Moscow was also annoyed that US President George W. Bush, on his way to the 60th anniversary celebration in Moscow, chose to visit Latvia, explaining that the Soviet occupation of the Baltics was “one of history’s worst crimes.” Bush met in the Riga Presidents of the three Baltic NATO countries, all of whom supported the US invasion of Iraq and who have their own troops there. The fact that the summit was held in Riga was seen as a political success for Latvia’s president.

Russia promised at the 60th anniversary in Moscow to sign the border agreement that Latvia has been waiting for for years. But the Kremlin backed down since the Latvian government added a political declaration that Moscow perceived as territorial claims on Russia. President Vīke-Freiberga considered the declaration unnecessary and criticized his own government for having destroyed the signing of the border agreement.

During the year, the Latvia and Swedish governments ended up on a collision course on how to interpret the EU’s free movement of labor and services. The Swedish government supported the trade union Byggnads, which had put a Latvian construction company in the block because it refused to sign a Swedish collective agreement. The blockade led to the company giving up and its workers returning to Latvia, where the government saw Sweden’s actions as a violation of EU rules on free movement across borders. The Labor Court in Sweden granted Byggnads the right, but the case was taken to the EU court, where the treatment can take several years.

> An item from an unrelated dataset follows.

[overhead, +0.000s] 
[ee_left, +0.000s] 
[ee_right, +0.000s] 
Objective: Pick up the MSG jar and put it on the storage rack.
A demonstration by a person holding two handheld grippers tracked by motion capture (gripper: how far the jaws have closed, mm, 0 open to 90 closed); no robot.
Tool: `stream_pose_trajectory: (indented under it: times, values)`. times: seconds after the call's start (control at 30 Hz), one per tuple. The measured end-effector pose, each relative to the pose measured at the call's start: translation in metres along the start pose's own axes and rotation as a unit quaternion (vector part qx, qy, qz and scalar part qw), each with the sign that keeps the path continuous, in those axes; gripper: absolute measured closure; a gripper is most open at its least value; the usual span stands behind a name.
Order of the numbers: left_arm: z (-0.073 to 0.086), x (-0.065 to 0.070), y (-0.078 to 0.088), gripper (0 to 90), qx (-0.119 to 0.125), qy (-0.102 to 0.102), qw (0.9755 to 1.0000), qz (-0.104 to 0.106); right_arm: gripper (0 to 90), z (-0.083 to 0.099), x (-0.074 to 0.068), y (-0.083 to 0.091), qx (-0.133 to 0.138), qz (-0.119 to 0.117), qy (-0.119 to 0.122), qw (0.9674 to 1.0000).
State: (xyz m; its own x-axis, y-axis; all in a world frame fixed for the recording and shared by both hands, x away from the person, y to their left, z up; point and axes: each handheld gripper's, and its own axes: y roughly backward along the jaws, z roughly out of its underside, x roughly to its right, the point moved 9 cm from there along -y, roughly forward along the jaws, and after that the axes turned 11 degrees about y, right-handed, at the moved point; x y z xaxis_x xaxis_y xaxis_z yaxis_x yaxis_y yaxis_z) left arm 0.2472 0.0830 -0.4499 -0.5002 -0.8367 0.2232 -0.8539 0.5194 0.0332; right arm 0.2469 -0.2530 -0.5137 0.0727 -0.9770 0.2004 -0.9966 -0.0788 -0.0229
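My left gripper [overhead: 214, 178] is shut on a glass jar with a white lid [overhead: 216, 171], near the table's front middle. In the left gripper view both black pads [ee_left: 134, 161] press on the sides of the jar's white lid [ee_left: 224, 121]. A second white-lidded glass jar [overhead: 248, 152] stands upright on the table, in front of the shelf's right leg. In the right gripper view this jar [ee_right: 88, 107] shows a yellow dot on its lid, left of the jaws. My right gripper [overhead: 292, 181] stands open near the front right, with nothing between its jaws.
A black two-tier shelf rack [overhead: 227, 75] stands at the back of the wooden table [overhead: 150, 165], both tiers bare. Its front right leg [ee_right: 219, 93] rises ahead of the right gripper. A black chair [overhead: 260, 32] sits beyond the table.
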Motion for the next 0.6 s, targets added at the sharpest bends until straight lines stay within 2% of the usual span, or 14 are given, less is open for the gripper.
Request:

Figures during the year showed that Latvia in 2004 had the highest economic growth in the EU, when GDP grew by 8.5%. At the same time, Latvia was the poorest country in the EU with the lowest per capita GDP, 42% of the average.

The new era – a new center-right party led by Einars Repše – became the big winner of the parliamentary elections in October 2002, when it gained 23.9% of the vote. It immediately began negotiations with other right-wing parties to form a coalition government. Repše is distinguished by becoming Governor of the National Bank of Latvia at the age of just 30 years. He stated that he would fight corruption at the government level, considered by the anti-corruption organization Transparency International to be the worst in Europe.

In August 2003, the United States discontinued its military assistance to Latvia as a result of the government’s refusal to sign an agreement to grant U.S. citizens immunity from being brought before the International Criminal Court (ICC) for genocide, crimes against humanity and war crimes.

On 20 September 2003, a referendum was held on Latvia’s accession to the EU. 67% voted in favor, while 32.3% voted against. In particular, the arguments for inclusion were that the country was unable to cope alone and that accession to the EU would become a definitive manifestation in favor of democracy and rupture with the past as part of the Soviet Union. The campaign against admission, in particular, struck at nationalist, autonomous and that admission would transfer supremacy to Brussels, only 13 years after it was abandoned in Moscow. With the massive backing, Latvia and 9 other Eastern European countries joined the EU on 1 May 2004.

Prime Minister Einars Repše was forced to resign in February 2004 after the government coalition disbanded in September 2003. Immediately following the implementation of the EU referendum, 3 of the 4 parties in the Repše coalition accused of ruling on the basis of «threats and lies ». President Vaira Vîke-Freiberga appointed Indulis Emsis of the Bond Alliance as new Prime Minister.